The journey out wasn’t quite as smooth as I’d anticipated. First I had to negotiate the mingled British and non-British crowds at St Pancras – duly noting that the two groups were instantly recognisable – the non-Brits weren’t pissed, tense, whining and hitting their toddlers with shoes. Then I had to negotiate Brussels Midi, not the world’s easiest or loveliest railway station. Many of its platforms are ridiculously long and curved which means you (or indeed I) could be waiting docilely on the correct platform while a train sneaks in invisibly around the curve, hides and sneaks out again without you. (Or indeed me.) Having missed my first train, I then descended to the ticket office, where you have to take a ticket to stand in the queue for a ticket, then conduct extensive negotiations to have your ticket – the first ticket – turned extremely slowly into your third ticket, before running up to the platform in order to miss another secretive train and repeat as necessary. There was a point at which I believed that a) I would never leave Brussels again and/or b) I had died and would never leave Brussels again and/or c) I was taking part in some kind of perverse psychological experiment and would begin stress-induced gnawing at my own limbs within minutes.

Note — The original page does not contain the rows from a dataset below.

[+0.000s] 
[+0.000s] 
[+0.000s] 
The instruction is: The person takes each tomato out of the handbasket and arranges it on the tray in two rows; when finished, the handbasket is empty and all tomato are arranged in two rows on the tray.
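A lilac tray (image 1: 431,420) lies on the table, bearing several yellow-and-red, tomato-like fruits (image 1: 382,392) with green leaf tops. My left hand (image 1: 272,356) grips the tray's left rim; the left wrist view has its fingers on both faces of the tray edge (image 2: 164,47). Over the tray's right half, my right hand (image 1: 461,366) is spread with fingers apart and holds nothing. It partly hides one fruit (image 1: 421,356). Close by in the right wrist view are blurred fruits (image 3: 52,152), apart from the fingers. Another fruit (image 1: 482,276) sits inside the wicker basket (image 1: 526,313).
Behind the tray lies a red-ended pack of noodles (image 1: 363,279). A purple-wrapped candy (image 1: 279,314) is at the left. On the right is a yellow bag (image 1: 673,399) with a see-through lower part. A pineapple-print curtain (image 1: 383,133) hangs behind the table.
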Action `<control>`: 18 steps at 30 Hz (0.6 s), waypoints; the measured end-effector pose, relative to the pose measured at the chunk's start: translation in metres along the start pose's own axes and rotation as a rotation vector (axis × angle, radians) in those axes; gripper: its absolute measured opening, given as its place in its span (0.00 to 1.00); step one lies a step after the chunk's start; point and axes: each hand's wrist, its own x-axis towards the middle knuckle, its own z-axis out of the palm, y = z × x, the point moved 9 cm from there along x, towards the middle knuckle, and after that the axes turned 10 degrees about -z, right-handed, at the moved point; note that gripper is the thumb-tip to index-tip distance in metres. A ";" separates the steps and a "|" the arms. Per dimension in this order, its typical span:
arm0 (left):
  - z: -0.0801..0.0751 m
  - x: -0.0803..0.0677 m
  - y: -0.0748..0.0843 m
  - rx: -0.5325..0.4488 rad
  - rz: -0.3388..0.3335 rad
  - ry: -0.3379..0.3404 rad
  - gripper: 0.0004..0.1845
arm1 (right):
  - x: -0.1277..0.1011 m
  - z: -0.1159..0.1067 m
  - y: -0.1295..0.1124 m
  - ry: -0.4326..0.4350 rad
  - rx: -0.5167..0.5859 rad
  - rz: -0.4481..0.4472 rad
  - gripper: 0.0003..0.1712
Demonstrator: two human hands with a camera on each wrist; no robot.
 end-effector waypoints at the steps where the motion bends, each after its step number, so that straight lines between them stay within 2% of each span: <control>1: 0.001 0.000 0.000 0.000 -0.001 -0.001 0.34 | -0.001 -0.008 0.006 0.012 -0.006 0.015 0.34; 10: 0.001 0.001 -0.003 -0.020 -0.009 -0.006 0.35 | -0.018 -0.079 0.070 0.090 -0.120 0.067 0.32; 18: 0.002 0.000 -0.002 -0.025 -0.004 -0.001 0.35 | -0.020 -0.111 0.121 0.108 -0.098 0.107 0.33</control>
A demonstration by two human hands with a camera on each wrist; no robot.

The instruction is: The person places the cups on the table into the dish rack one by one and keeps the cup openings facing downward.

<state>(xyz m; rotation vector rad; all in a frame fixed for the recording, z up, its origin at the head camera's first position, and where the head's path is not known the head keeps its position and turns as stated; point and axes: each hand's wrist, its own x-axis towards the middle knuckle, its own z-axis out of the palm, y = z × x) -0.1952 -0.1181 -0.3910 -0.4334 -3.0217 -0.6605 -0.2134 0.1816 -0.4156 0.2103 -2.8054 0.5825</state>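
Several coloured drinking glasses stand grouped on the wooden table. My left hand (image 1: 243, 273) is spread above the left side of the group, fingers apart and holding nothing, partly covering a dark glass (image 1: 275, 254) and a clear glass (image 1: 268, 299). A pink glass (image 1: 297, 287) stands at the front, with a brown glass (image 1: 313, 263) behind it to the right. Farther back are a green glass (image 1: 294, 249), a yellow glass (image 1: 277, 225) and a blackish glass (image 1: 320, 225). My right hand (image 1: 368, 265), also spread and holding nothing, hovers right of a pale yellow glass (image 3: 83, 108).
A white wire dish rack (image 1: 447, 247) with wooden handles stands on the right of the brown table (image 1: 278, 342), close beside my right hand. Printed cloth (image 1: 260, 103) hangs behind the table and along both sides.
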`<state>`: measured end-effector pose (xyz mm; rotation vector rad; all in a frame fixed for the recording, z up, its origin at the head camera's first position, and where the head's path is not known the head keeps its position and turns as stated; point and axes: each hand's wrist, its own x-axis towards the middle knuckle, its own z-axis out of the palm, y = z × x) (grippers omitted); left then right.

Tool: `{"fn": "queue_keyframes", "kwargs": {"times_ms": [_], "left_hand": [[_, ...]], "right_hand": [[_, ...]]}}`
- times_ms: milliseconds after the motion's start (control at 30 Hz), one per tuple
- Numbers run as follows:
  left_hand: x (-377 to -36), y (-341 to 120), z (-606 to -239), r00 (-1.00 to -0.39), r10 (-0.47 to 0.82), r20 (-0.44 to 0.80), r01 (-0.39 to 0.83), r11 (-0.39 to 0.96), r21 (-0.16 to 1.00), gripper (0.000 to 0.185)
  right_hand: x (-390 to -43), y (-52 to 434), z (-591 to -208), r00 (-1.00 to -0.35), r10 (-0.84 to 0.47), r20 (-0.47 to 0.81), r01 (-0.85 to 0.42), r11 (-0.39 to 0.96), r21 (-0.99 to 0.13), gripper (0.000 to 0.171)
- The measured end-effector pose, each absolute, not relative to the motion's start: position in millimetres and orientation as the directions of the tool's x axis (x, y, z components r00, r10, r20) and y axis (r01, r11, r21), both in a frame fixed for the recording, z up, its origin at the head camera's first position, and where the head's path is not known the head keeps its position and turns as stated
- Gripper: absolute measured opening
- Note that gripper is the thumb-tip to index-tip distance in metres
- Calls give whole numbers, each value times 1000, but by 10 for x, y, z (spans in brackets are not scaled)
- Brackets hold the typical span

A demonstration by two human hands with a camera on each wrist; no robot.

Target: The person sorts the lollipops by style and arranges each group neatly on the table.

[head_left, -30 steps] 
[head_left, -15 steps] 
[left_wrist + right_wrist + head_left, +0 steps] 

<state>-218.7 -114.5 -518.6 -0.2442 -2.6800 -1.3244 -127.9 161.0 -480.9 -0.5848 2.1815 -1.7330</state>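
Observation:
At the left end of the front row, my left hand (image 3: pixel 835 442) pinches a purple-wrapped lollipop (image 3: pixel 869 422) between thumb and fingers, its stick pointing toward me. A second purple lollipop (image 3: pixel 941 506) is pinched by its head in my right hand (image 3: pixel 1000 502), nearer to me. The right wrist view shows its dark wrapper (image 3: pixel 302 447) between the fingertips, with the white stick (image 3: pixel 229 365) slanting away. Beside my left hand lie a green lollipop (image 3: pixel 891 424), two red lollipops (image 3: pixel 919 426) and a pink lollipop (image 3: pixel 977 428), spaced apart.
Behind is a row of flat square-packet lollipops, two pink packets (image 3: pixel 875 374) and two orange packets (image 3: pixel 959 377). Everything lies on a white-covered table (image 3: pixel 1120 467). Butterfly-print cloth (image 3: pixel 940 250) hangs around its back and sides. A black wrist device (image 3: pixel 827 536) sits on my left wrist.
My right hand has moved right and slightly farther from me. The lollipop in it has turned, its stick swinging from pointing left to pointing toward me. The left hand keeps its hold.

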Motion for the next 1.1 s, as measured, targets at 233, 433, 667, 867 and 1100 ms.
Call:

But – on the bright side – Bitberg was friendly, The folks were delightful and gave me their International Prize in return for making a small speech, while lavishing me with free food, much of it asparagus-based. (It is the season for it.) The only blot on the landscape was provided by the German football team who have managed to qualify for something or other – this causing me to have to converse about football in German, when I cannot do so in English and lack essential vocabulary like goal, nippy winger and I’d rather pluck out my own eyes and throw them in a blender. That’s a fib, actually – I know how to say the last one in many languages, because it comes up so often.